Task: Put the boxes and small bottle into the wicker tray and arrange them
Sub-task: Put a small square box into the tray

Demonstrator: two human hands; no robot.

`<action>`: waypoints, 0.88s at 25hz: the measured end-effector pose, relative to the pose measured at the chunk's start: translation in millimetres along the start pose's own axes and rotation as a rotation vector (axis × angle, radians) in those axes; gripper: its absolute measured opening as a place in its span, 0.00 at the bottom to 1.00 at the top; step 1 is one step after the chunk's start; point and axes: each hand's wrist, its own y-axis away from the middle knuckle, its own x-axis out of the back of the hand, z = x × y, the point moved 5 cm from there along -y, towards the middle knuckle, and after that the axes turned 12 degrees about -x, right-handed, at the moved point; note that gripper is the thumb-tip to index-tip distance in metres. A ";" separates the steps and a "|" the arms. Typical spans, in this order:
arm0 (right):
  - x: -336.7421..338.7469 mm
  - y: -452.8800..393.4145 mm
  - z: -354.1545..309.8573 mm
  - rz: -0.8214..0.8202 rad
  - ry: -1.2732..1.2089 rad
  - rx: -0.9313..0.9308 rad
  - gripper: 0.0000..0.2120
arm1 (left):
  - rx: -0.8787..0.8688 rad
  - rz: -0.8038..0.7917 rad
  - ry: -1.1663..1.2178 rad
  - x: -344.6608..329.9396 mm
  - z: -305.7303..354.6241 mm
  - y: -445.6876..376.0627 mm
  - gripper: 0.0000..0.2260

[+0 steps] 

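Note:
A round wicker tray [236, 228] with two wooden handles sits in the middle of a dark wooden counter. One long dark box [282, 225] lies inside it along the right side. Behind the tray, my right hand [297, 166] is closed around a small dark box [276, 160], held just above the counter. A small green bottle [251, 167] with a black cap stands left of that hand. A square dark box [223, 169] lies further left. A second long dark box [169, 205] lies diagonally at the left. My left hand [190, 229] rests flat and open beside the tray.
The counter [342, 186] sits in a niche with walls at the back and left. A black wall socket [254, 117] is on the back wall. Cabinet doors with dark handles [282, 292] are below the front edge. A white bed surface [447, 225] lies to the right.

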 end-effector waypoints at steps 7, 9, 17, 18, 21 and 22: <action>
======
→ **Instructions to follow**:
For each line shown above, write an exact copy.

→ **Solved problem**:
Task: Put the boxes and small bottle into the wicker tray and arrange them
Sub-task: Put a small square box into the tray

Demonstrator: two human hands; no robot.

`<action>`: waypoints, 0.88s at 25hz: the measured end-effector pose, relative to the pose measured at the chunk's start: translation in millimetres along the start pose's own axes and rotation as a rotation vector (axis × angle, radians) in those axes; gripper: its absolute measured opening as a place in its span, 0.00 at the bottom to 1.00 at the top; step 1 is one step after the chunk's start; point and axes: each hand's wrist, its own y-axis away from the middle knuckle, its own x-axis out of the back of the hand, z = x × y, the point moved 5 cm from there along -y, towards the middle knuckle, and after that the axes turned 12 degrees about -x, right-handed, at the moved point; note that gripper is the thumb-tip to index-tip distance in metres. A ";" separates the steps and a "|" the arms. Typical spans, in this order:
arm0 (right):
  - x: -336.7421..338.7469 mm
  - y: -452.8800..393.4145 mm
  - z: -354.1545..309.8573 mm
  - rz: -0.8214..0.8202 rad
  - ry: -1.2732..1.2089 rad
  - rx: -0.9313..0.9308 rad
  - gripper: 0.0000..0.2120
arm1 (left):
  - rx: -0.8787..0.8688 rad
  - rz: -0.8038..0.7917 rad
  - ry: -1.1663..1.2178 rad
  - x: -344.6608..329.9396 mm
  - z: -305.7303..354.6241 mm
  - y: -445.6876..376.0627 mm
  - gripper: 0.0000..0.2260

[+0 steps] 

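Note:
A round wicker tray [236, 228] with two wooden handles sits in the middle of a dark wooden counter. One long dark box [282, 225] lies inside it along the right side. Behind the tray, my right hand [297, 166] is closed around a small dark box [276, 160], held just above the counter. A small green bottle [251, 167] with a black cap stands left of that hand. A square dark box [223, 169] lies further left. A second long dark box [169, 205] lies diagonally at the left. My left hand [190, 229] rests flat and open beside the tray.
The counter [342, 186] sits in a niche with walls at the back and left. A black wall socket [254, 117] is on the back wall. Cabinet doors with dark handles [282, 292] are below the front edge. A white bed surface [447, 225] lies to the right.
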
 end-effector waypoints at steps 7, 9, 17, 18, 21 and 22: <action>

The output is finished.